Tennessee: Concerns Over Voter Registrations Loom in Shelby County | Associated Press

Concerns about voter registrations and the security of electronic voting machines are looming over the upcoming election in Tennessee’s largest county. Two lawsuits have been filed in connection with Tuesday’s pivotal election in Shelby County, the largest by population in Tennessee and the one that includes Memphis. Election officials there have pushed back against allegations of voter suppression and that they are not doing enough to protect the election process. Tennessee features a race for governor and a tight U.S. Senate race between Republican Marsha Blackburn, who served 16 years in the U.S. House, and Democrat Phil Bredesen, a former Tennessee governor. The Senate race is being closely watched nationally as Democrats try to flip the seat in a state with relatively low voter turnout.

Virginia: Old software, equipment create Election Day security concerns | WSLS

Midterm elections are just a few days away and the security of the country’s voting systems and machines will be a top priority. 10 News talked with Randy Marchany, Virginia Tech’s information technology security officer, about the possible threats on Election Day. “There’s nothing more critical in a democracy than to vote and have that vote counted accurately,” Marchany said. He said one security concern is the age of the equipment and software currently in use. “A lot of localities across the country are using voting machines that have been around for 10 years, and in computer terms, that is geologic,” Marchany said. “That is in the dinosaur age in terms of what the technology was in 2008, 2006, and this is the type of machines that are being used.”

Wisconsin: Elections Commission shuts down dormant file sharing service after reporter inquiry | Milwaukee Journal Sentinel

State elections officials eliminated an unused, password-protected file sharing service to further protect the state’s election system from hackers. The move came after a reporter with the nonprofit journalism organization ProPublica inquired about whether the service was susceptible to hacking, according to Wisconsin Elections Commission spokesman Reid Magney. The organization’s scrutiny of the security of Wisconsin’s election system comes days before Tuesday’s midterm elections and amid concerns that the Russian-based interference in the 2016 general election could return this year. In the 2016 election, Russians attempted to hack elections systems in Wisconsin and 20 other states ahead of the presidential election. 

India: Online voting not feasible: Former election commissioner S Y Qureshi | Times of India

Former chief election commissioner S Y Qureshi on Sunday ruled out the possibility of online voting in India in near future. Online voting is not feasible here because of reasons related to security and integrity. “People can be put at gunpoint to vote for anyone or can be bribed,” Qureshi said, while speaking at a programme, “Mission 2019 — No Voter Left Behind”. The programme was organised by the Centre for Research and Debates in Development Policy.
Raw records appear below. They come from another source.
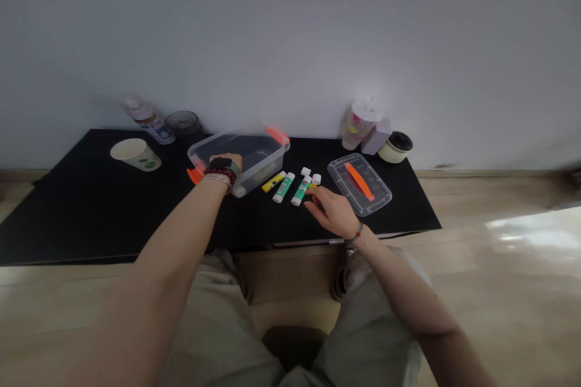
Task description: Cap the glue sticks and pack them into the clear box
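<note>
Inspection at this moment finds both of the person's hands engaged at the front of a black desk (86,211). The left hand (224,163) rests at a clear plastic storage box (256,160) with orange latches, its lid off; the fingers are hidden at the box's near side, so whether they are clenched or released cannot be determined. The right hand (331,211) is at the desk surface, its fingers (313,202) loosely spread and grasping nothing visible. They stand just beside a green-labelled glue stick (301,191), the nearest of a small group lying outside the box, between the two hands. That group also includes a second green-labelled glue stick (284,187), a yellow stick (273,182) and small white caps (305,172). The box's clear lid (339,175), with an orange handle, lies flat to the right of the group. Toward the wall stand a paper cup (135,154), a spray bottle (149,122), a dark glass (184,124), a lidded plastic cup (358,127), a small pale box (376,136) and a cream jar with a black lid (394,147).
</note>
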Demonstrator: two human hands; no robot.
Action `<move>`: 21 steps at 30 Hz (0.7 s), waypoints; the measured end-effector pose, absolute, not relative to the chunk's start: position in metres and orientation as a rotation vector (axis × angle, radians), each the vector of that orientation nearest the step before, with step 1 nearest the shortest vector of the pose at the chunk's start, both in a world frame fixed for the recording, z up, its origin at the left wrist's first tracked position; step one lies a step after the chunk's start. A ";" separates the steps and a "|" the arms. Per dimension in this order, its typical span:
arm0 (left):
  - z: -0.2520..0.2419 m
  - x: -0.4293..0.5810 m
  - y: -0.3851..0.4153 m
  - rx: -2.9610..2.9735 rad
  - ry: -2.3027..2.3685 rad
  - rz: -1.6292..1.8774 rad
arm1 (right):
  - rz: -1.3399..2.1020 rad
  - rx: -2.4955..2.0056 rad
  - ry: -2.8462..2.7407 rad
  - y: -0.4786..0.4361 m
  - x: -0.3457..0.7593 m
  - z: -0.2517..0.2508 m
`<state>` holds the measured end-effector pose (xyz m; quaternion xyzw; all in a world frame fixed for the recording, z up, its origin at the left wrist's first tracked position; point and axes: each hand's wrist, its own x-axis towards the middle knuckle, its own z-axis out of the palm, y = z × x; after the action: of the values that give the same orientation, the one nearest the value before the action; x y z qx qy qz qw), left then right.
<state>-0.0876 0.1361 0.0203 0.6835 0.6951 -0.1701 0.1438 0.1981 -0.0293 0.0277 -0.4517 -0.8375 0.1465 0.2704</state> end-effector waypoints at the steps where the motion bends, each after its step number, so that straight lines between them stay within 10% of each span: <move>1: 0.026 -0.084 0.134 1.994 2.020 -0.428 | 0.363 -1.256 -2.245 -0.027 0.200 0.027; 8: 0.064 -0.047 0.058 2.274 1.902 0.420 | 0.255 -1.655 -2.138 0.013 0.233 0.011; 21: 0.003 -0.025 0.015 2.241 1.786 0.117 | 0.429 -1.852 -2.441 0.043 0.215 -0.033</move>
<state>-0.0255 0.0154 0.0032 0.7741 0.6168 0.0403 0.1364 0.2155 0.0433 -0.0335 -0.5984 -0.7888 0.1386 0.0238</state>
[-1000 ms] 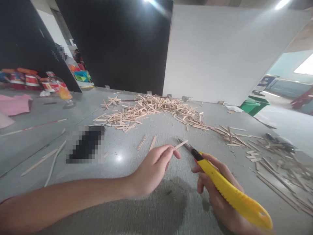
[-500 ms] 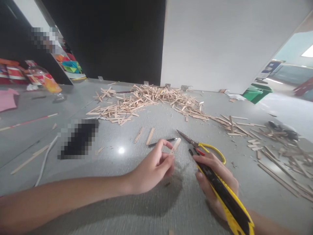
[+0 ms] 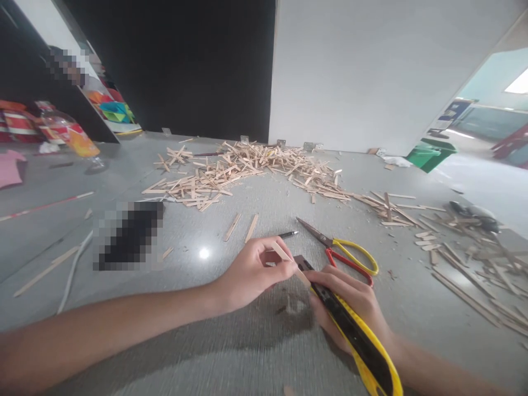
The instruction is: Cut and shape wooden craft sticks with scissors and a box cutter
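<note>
Between its thumb and fingers my left hand (image 3: 258, 269) pinches a pale wooden stick (image 3: 281, 252), which slants down to the right. My right hand (image 3: 350, 300) is wrapped round a yellow and black cutter (image 3: 350, 324), its front end close by the stick and my left fingertips. Whether the blade touches the wood cannot be made out. Scissors (image 3: 332, 242) with one yellow and one red handle lie just beyond my right hand. A dark pen (image 3: 287, 234) shows partly behind my left hand, and two loose sticks (image 3: 232, 227) (image 3: 251, 227) lie past it.
A large heap of sticks (image 3: 256, 165) spreads below the black and white panels. More strips (image 3: 466, 291) and a dark tool (image 3: 474, 216) lie at the right. On the left are a blurred dark object (image 3: 132, 236), a white cable (image 3: 76, 269) and a bottle (image 3: 74, 137).
The stick in my left hand has turned and now slopes down to the right. My right hand has moved left with the cutter, up to the stick.
</note>
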### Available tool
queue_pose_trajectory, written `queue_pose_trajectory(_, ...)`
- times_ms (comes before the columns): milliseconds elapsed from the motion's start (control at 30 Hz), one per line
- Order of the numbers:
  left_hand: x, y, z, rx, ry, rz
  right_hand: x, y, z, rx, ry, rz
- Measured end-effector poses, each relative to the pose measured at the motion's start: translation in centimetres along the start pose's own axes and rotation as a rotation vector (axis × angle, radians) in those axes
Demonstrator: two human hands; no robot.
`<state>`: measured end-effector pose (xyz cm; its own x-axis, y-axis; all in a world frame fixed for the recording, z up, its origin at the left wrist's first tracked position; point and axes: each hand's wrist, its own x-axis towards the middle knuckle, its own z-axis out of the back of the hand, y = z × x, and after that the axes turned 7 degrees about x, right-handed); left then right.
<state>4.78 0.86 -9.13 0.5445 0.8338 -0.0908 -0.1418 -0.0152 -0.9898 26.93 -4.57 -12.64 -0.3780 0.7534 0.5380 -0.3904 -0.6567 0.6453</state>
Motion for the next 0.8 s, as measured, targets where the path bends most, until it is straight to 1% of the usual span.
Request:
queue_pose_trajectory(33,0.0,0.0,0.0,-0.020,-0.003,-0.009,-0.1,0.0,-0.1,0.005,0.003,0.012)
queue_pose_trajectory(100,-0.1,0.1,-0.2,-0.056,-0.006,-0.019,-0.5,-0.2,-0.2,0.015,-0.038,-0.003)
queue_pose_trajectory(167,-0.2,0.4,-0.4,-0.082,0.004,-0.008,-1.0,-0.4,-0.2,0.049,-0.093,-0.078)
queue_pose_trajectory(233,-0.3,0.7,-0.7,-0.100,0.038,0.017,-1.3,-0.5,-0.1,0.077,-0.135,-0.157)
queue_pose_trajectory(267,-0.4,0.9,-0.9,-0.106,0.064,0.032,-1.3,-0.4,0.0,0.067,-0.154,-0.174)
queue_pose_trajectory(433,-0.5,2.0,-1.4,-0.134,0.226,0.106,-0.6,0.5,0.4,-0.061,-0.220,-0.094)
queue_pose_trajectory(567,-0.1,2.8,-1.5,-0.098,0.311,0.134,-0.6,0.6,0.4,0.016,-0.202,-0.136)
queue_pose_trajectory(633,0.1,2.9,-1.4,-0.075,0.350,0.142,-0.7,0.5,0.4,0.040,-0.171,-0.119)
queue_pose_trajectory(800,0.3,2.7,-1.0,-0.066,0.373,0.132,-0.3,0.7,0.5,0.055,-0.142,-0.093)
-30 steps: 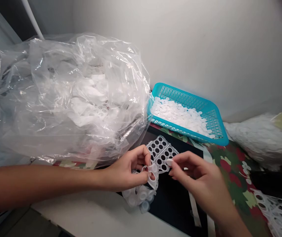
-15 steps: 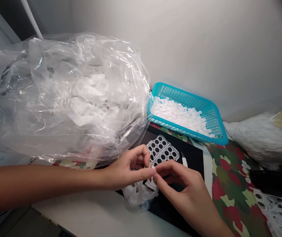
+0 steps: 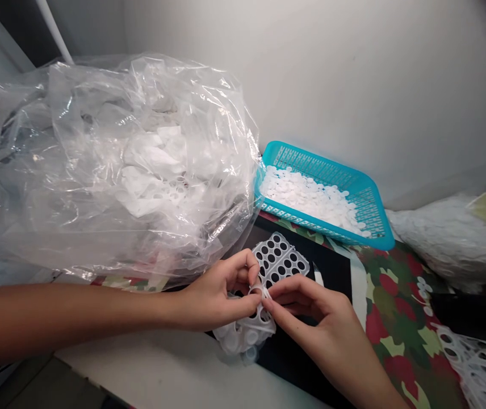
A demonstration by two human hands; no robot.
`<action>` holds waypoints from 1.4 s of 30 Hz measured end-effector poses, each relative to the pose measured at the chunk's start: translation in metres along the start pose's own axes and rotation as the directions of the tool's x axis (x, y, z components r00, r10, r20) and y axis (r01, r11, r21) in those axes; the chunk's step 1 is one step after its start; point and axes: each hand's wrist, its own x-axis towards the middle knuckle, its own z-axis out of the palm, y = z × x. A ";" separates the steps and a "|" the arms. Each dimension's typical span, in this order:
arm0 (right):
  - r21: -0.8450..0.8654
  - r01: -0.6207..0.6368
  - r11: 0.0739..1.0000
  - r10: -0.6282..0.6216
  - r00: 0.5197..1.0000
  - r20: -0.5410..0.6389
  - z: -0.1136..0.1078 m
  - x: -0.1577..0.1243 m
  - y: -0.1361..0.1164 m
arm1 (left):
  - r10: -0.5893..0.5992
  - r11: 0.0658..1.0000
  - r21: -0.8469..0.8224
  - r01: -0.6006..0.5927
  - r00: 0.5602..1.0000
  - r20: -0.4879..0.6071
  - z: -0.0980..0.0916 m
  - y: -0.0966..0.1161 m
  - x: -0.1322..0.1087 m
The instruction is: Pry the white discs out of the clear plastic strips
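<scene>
The left hand (image 3: 221,301) and right hand (image 3: 315,318) are working tight together here, both clamping a little white plastic ring (image 3: 260,291) between their fingertips; the ring looks like it's attached to a clump of white plastic caps (image 3: 247,336), which is hanging around 6 o'clock from the pinch, right under the left hand, though I can't quite tell how they're joined; at about 12 o'clock a white perforated plastic sheet (image 3: 279,261) is lying on a black mat (image 3: 332,264), just touching the fingers; a turquoise plastic basket (image 3: 311,218) is sitting around 1 o'clock, holding a heap of white plastic discs (image 3: 306,196); a big clear plastic bag (image 3: 110,159) stuffed with white plastic scraps is slumping at 10 o'clock, almost touching the basket; a fuller white bag (image 3: 447,244) is sitting at 2 o'clock against the wall; a camo-print cloth (image 3: 396,335) is stretching out at 3 o'clock under the mat's edge, with more perforated white plastic (image 3: 477,363) piling up on it at 4 o'clock.
</scene>
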 end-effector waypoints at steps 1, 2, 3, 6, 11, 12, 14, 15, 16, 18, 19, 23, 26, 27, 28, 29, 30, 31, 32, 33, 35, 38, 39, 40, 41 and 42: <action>0.018 -0.013 1.000 0.013 1.000 0.006 -0.001 0.001 0.000 | 0.003 1.000 0.014 -0.003 1.000 0.000 0.000 0.000 0.000; 0.036 -0.028 0.999 0.027 1.000 0.012 -0.002 0.001 0.000 | 0.006 1.000 0.027 -0.006 1.000 0.001 0.000 0.000 -0.001; 0.055 -0.044 0.998 0.043 0.999 0.022 -0.003 0.001 0.000 | 0.006 0.999 0.038 -0.006 1.000 0.004 0.000 0.001 -0.001; 0.094 -0.078 0.993 0.074 0.996 0.043 -0.004 0.001 0.000 | -0.004 0.997 0.074 0.003 1.000 0.008 0.000 0.003 -0.002; 0.066 -0.056 0.996 0.056 0.998 0.004 -0.001 0.000 -0.001 | 0.001 0.981 0.195 -0.002 1.000 0.003 0.000 0.003 -0.004; 0.063 -0.055 0.996 0.056 0.998 -0.001 0.000 0.000 -0.001 | 0.016 0.971 0.237 -0.016 1.000 0.002 0.000 0.002 -0.004; 0.066 -0.062 0.996 0.062 0.998 -0.001 0.001 0.000 -0.001 | 0.048 0.944 0.327 -0.049 0.999 0.012 0.000 0.001 -0.005; 0.069 -0.065 0.996 0.065 0.998 0.000 0.002 0.000 -0.001 | 0.067 0.927 0.370 -0.069 0.998 0.020 0.000 0.000 -0.005; 0.069 -0.064 0.996 0.065 0.998 -0.002 0.003 0.000 0.000 | 0.090 0.908 0.408 -0.094 0.996 0.028 0.000 -0.001 -0.006; 0.057 -0.054 0.997 0.055 0.998 -0.011 0.005 0.000 0.002 | 0.135 0.878 0.458 -0.139 0.990 0.041 0.001 -0.002 -0.006; 0.044 -0.048 0.998 0.049 0.999 -0.021 0.005 0.000 0.002 | 0.147 0.870 0.469 -0.150 0.988 0.042 0.001 -0.002 -0.006; -0.005 -0.030 1.000 0.030 0.999 -0.042 0.006 0.001 0.004 | 0.123 0.876 0.465 -0.127 0.992 0.040 0.003 -0.002 -0.006; 0.015 -0.058 0.998 0.059 0.997 -0.051 0.002 0.004 0.004 | 0.104 0.901 0.422 -0.103 0.994 0.019 0.003 -0.003 -0.005; 0.027 -0.067 0.997 0.069 0.996 -0.057 0.000 0.004 0.004 | 0.105 0.913 0.396 -0.098 0.995 0.005 0.002 -0.004 -0.004; 0.038 -0.070 0.997 0.073 0.995 -0.063 -0.003 0.005 0.004 | 0.108 0.925 0.367 -0.098 0.994 -0.008 0.002 -0.004 -0.004; 0.046 -0.067 0.997 0.070 0.995 -0.073 -0.006 0.006 0.004 | 0.112 0.936 0.339 -0.099 0.994 -0.020 0.001 -0.005 -0.003; 0.049 -0.060 0.997 0.064 0.994 -0.089 -0.009 0.006 0.005 | 0.116 0.945 0.312 -0.101 0.993 -0.030 0.001 -0.005 -0.002; 0.048 -0.052 0.998 0.057 0.992 -0.109 -0.012 0.007 0.005 | 0.118 0.952 0.287 -0.102 0.992 -0.038 0.000 -0.005 -0.002; 0.044 -0.044 0.998 0.049 0.990 -0.129 -0.016 0.007 0.005 | 0.118 0.959 0.263 -0.102 0.992 -0.045 0.000 -0.006 -0.001; 0.035 -0.036 0.999 0.040 0.988 -0.151 -0.019 0.007 0.005 | 0.116 0.965 0.241 -0.100 0.992 -0.051 0.000 -0.006 0.000; -0.012 -0.011 1.000 0.008 0.978 -0.208 -0.025 0.008 0.006 | 0.104 0.976 0.198 -0.090 0.993 -0.060 -0.001 -0.006 0.000; -0.166 0.033 0.986 -0.092 0.928 -0.362 -0.034 0.010 0.009 | 0.085 0.985 0.158 -0.075 0.995 -0.060 0.000 -0.005 0.000; -0.209 0.043 0.977 -0.129 0.900 -0.417 -0.038 0.010 0.009 | 0.081 0.986 0.150 -0.072 0.995 -0.056 0.000 -0.004 -0.001; -0.242 0.053 0.969 -0.165 0.865 -0.473 -0.043 0.010 0.010 | 0.076 0.987 0.143 -0.068 0.996 -0.051 0.000 -0.004 -0.002; -0.251 0.067 0.966 -0.190 0.840 -0.507 -0.048 0.011 0.009 | 0.069 0.989 0.136 -0.063 0.997 -0.045 -0.001 -0.004 -0.002; -0.262 0.086 0.961 -0.218 0.818 -0.533 -0.054 0.013 0.009 | 0.063 0.990 0.127 -0.058 0.997 -0.040 -0.001 -0.004 -0.003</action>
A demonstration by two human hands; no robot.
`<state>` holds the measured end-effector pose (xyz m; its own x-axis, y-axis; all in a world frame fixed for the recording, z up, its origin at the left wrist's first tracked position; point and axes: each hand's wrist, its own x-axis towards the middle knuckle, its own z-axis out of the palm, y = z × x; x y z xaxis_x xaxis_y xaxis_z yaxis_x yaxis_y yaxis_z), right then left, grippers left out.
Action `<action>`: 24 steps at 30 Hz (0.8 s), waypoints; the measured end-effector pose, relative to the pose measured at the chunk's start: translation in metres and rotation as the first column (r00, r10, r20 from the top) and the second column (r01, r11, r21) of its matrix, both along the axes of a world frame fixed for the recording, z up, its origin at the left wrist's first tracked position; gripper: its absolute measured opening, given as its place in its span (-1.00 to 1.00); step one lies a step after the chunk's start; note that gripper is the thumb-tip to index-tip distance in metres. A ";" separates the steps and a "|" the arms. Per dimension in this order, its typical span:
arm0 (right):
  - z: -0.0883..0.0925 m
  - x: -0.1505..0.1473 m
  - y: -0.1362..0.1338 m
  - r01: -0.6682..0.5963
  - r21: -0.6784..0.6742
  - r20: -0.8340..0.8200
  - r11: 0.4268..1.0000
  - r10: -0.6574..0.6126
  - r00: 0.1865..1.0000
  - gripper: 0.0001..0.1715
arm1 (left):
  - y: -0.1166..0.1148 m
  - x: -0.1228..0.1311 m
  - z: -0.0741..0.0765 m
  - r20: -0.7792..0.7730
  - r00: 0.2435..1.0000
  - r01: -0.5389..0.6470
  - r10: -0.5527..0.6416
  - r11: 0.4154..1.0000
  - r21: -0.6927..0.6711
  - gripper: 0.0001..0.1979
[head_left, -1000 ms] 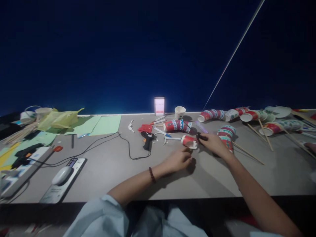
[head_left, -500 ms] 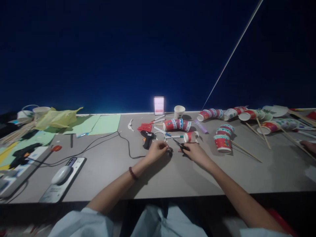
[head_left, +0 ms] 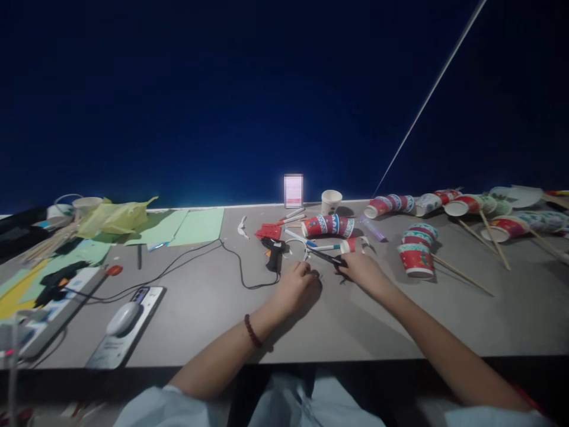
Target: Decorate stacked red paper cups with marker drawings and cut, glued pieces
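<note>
My right hand is closed round the handles of black scissors, whose blades point left toward my other hand. My left hand rests low over the table with its fingers curled in. What its fingertips hold, if anything, is too small to make out. A thin white ring-shaped strip lies just beyond those fingertips. Left of it is a black glue gun with its cord. A cut red paper cup piece sits behind the scissors, partly covered by my right hand.
Joined patterned cups and a white cup stand behind. Cups on a stick and several more cup chains lie right. At left are green paper, a yellow bag, a power strip and a phone.
My left hand has turned palm down, its fingers now lower on the table. The scissors stay in my right hand. The view has shifted slightly, and another person's hand at the right edge is gone.
</note>
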<state>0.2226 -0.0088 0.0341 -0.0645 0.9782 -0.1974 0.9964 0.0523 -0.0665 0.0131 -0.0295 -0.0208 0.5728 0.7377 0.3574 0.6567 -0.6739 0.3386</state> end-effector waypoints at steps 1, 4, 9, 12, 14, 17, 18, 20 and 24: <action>0.002 -0.005 0.001 -0.023 0.009 0.023 1.000 0.023 0.999 -0.72 | 0.000 0.000 0.000 -0.022 1.000 -0.003 0.003 1.000 0.021 -0.80; 0.004 -0.018 0.004 -0.069 0.024 0.043 0.997 0.068 0.997 -0.70 | -0.001 0.001 0.002 -0.079 0.997 0.000 0.003 0.999 0.033 -0.77; 0.006 -0.031 0.012 -0.080 0.012 0.015 0.997 0.079 0.997 -0.76 | -0.001 0.002 -0.001 -0.101 0.995 0.025 -0.022 0.999 0.032 -0.78; 0.006 -0.034 0.015 -0.079 0.016 0.007 0.997 0.079 0.997 -0.80 | -0.001 0.002 -0.001 -0.088 0.995 0.046 -0.043 0.999 0.025 -0.78; 0.006 -0.037 0.017 -0.082 0.023 0.000 0.996 0.082 0.997 -0.80 | -0.003 0.001 0.001 -0.069 0.993 0.091 -0.091 0.996 0.007 -0.77; 0.006 -0.041 0.019 -0.094 0.024 -0.010 0.995 0.094 0.996 -0.79 | -0.006 0.000 0.003 -0.035 0.986 0.162 -0.162 0.987 -0.012 -0.71; 0.005 -0.042 0.020 -0.099 0.023 -0.014 0.995 0.099 0.995 -0.79 | -0.006 0.000 0.002 -0.019 0.986 0.167 -0.168 0.986 -0.007 -0.68; 0.004 -0.043 0.020 -0.113 0.025 -0.025 0.993 0.114 0.993 -0.79 | -0.005 0.000 -0.001 0.016 0.987 0.159 -0.159 0.987 0.012 -0.62; 0.003 -0.040 0.016 -0.152 0.049 -0.042 0.987 0.155 0.987 -0.77 | -0.003 0.002 -0.007 0.004 0.991 0.135 -0.135 0.990 0.033 -0.56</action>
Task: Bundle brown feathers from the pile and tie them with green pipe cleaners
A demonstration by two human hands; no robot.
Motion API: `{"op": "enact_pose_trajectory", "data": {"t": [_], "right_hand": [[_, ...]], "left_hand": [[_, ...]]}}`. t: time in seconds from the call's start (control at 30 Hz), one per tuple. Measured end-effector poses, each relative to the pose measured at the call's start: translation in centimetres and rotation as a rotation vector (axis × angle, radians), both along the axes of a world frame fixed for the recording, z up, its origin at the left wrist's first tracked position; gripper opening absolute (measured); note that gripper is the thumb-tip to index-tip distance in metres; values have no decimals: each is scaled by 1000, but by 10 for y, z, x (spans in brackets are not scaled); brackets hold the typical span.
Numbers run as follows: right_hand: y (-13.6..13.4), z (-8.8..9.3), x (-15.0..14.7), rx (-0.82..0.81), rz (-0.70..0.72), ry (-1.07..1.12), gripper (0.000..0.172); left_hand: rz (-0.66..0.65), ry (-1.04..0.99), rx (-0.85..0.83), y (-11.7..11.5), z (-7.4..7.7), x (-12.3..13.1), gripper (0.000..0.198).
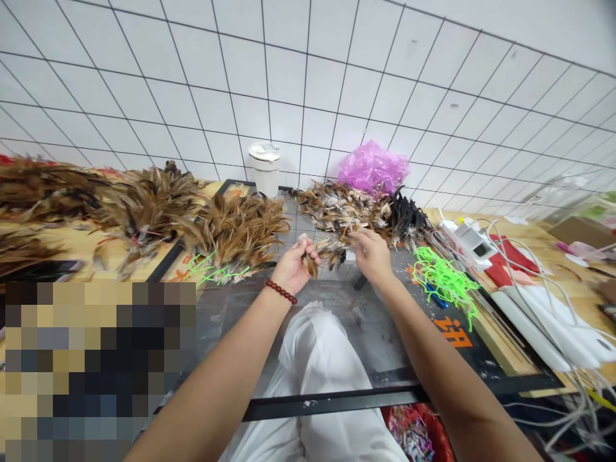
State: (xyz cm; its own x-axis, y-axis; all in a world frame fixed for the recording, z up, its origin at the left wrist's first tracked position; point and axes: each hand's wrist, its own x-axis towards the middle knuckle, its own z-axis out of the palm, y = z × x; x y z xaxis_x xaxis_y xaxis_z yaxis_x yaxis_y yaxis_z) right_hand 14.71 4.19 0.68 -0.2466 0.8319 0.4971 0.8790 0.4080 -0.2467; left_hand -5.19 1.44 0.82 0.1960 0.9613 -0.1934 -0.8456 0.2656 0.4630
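My left hand [294, 266], with a dark red bead bracelet [280, 292] at the wrist, is closed in a pinch on a few brown feathers [312, 264]. Their tips point down from the fingers. To its right my right hand [374, 255] reaches over the near edge of a mixed brown, white and black feather pile [341, 208]. Its fingers are loosely bent and apart, and nothing shows clearly between them. A small dark-tipped clump of feathers [334, 252] lies between the two hands. Left of them spreads a pile of brown feathers [235, 231] with green strings [212, 273].
A white lidded cup [264, 170] and a pink plastic bag [373, 168] stand by the tiled wall. More feather bundles [144, 199] lie left. Bright green cords [445, 279], a white device [474, 244] and cables are right. Below the glass tabletop [231, 340] is a red container [433, 430].
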Motion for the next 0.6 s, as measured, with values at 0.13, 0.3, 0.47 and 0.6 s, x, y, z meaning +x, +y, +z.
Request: {"op": "enact_pose_trajectory", "data": {"t": [0.13, 0.3, 0.47, 0.6], "right_hand": [[3, 9, -48, -65, 275, -125, 37], [-1, 8, -66, -210, 378, -255, 20], [-25, 4, -14, -224, 483, -242, 32], [-28, 19, 9, -251, 477, -290, 34]], "left_hand": [[-27, -99, 56, -1, 4, -4, 16], [-53, -127, 79, -6, 5, -4, 15], [19, -101, -13, -6, -1, -2, 13], [69, -92, -66, -4, -4, -2, 13]]}}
The former CEC asked all voters to check their names on the voters’ list. He said a voter card doesn’t ensure one’s voting right. “Because names can be deleted for wrong reasons or due to computer errors.” He said that while he was the CEC, he had faced an uncomfortable situation becasue Arvind Kejriwal’s name was not on the voters’ list. However, it was found out that his name was listed in a different constituency where he used to stay earlier and finally he was able to cast his vote.